> _TASK OBJECTIVE_
For this exercise, retype each line of the material below verbatim and omit any picture.

== GIVEN INFORMATION

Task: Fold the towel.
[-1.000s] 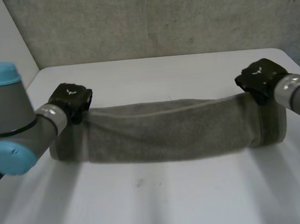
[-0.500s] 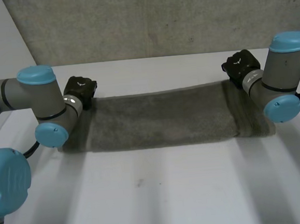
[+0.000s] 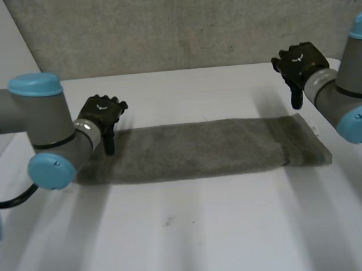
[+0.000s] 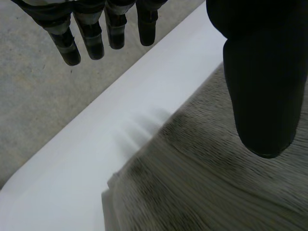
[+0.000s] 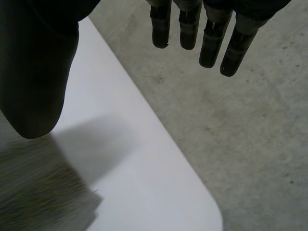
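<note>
The grey towel point(image 3: 195, 150) lies flat on the white table point(image 3: 195, 235) as a long folded strip running left to right. My left hand point(image 3: 102, 112) hovers over the towel's far left corner, open, with its thumb pointing down and nothing held. In the left wrist view the straight fingers point(image 4: 91, 33) and thumb point(image 4: 262, 86) stand apart above the towel point(image 4: 216, 187). My right hand point(image 3: 299, 63) hangs open above and just behind the towel's far right end. In the right wrist view its fingers point(image 5: 192, 26) and thumb point(image 5: 33, 72) are spread over the towel's corner point(image 5: 38, 202).
The table's far edge point(image 3: 188, 70) meets a grey wall point(image 3: 184, 22) behind both hands. Both grey arms reach in from the sides, the left elbow point(image 3: 46, 171) low beside the towel's left end. Grey floor point(image 5: 250, 134) lies past the table's rounded corner.
Both hands have let go of the towel, opened and risen off it. The towel, held up a second ago, now lies flat and a little nearer.
</note>
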`<action>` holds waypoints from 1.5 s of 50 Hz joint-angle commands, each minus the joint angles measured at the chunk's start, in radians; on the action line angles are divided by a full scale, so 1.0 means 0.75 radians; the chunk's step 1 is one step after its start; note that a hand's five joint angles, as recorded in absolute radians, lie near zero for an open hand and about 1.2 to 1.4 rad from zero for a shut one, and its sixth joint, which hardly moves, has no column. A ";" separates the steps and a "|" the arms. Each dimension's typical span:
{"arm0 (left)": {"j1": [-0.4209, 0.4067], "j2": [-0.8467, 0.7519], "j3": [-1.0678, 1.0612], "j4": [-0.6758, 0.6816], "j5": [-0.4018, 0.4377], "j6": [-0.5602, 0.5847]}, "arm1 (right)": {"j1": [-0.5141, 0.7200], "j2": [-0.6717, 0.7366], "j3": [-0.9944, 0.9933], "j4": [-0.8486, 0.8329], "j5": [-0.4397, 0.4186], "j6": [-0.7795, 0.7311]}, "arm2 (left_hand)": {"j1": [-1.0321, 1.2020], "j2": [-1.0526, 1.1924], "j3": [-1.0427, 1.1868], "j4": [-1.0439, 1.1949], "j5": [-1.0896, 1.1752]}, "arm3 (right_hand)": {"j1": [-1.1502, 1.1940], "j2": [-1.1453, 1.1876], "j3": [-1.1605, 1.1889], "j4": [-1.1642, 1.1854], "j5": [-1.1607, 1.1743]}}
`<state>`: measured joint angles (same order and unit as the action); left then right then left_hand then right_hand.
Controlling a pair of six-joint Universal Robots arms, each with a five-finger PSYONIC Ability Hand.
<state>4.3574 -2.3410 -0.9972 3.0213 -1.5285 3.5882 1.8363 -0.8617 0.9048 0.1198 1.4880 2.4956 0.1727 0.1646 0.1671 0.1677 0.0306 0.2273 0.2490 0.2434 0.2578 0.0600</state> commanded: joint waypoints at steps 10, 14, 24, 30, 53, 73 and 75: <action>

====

> _SOLVED EXERCISE_
Task: Fold the towel.
[-1.000s] 
[-0.500s] 
[+0.000s] 
[+0.000s] 
[+0.000s] 
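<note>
The grey towel point(image 3: 195, 150) lies flat on the white table point(image 3: 195, 235) as a long folded strip running left to right. My left hand point(image 3: 102, 112) hovers over the towel's far left corner, open, with its thumb pointing down and nothing held. In the left wrist view the straight fingers point(image 4: 91, 33) and thumb point(image 4: 262, 86) stand apart above the towel point(image 4: 216, 187). My right hand point(image 3: 299, 63) hangs open above and just behind the towel's far right end. In the right wrist view its fingers point(image 5: 192, 26) and thumb point(image 5: 33, 72) are spread over the towel's corner point(image 5: 38, 202).
The table's far edge point(image 3: 188, 70) meets a grey wall point(image 3: 184, 22) behind both hands. Both grey arms reach in from the sides, the left elbow point(image 3: 46, 171) low beside the towel's left end. Grey floor point(image 5: 250, 134) lies past the table's rounded corner.
Both hands have let go of the towel, opened and risen off it. The towel, held up a second ago, now lies flat and a little nearer.
</note>
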`<action>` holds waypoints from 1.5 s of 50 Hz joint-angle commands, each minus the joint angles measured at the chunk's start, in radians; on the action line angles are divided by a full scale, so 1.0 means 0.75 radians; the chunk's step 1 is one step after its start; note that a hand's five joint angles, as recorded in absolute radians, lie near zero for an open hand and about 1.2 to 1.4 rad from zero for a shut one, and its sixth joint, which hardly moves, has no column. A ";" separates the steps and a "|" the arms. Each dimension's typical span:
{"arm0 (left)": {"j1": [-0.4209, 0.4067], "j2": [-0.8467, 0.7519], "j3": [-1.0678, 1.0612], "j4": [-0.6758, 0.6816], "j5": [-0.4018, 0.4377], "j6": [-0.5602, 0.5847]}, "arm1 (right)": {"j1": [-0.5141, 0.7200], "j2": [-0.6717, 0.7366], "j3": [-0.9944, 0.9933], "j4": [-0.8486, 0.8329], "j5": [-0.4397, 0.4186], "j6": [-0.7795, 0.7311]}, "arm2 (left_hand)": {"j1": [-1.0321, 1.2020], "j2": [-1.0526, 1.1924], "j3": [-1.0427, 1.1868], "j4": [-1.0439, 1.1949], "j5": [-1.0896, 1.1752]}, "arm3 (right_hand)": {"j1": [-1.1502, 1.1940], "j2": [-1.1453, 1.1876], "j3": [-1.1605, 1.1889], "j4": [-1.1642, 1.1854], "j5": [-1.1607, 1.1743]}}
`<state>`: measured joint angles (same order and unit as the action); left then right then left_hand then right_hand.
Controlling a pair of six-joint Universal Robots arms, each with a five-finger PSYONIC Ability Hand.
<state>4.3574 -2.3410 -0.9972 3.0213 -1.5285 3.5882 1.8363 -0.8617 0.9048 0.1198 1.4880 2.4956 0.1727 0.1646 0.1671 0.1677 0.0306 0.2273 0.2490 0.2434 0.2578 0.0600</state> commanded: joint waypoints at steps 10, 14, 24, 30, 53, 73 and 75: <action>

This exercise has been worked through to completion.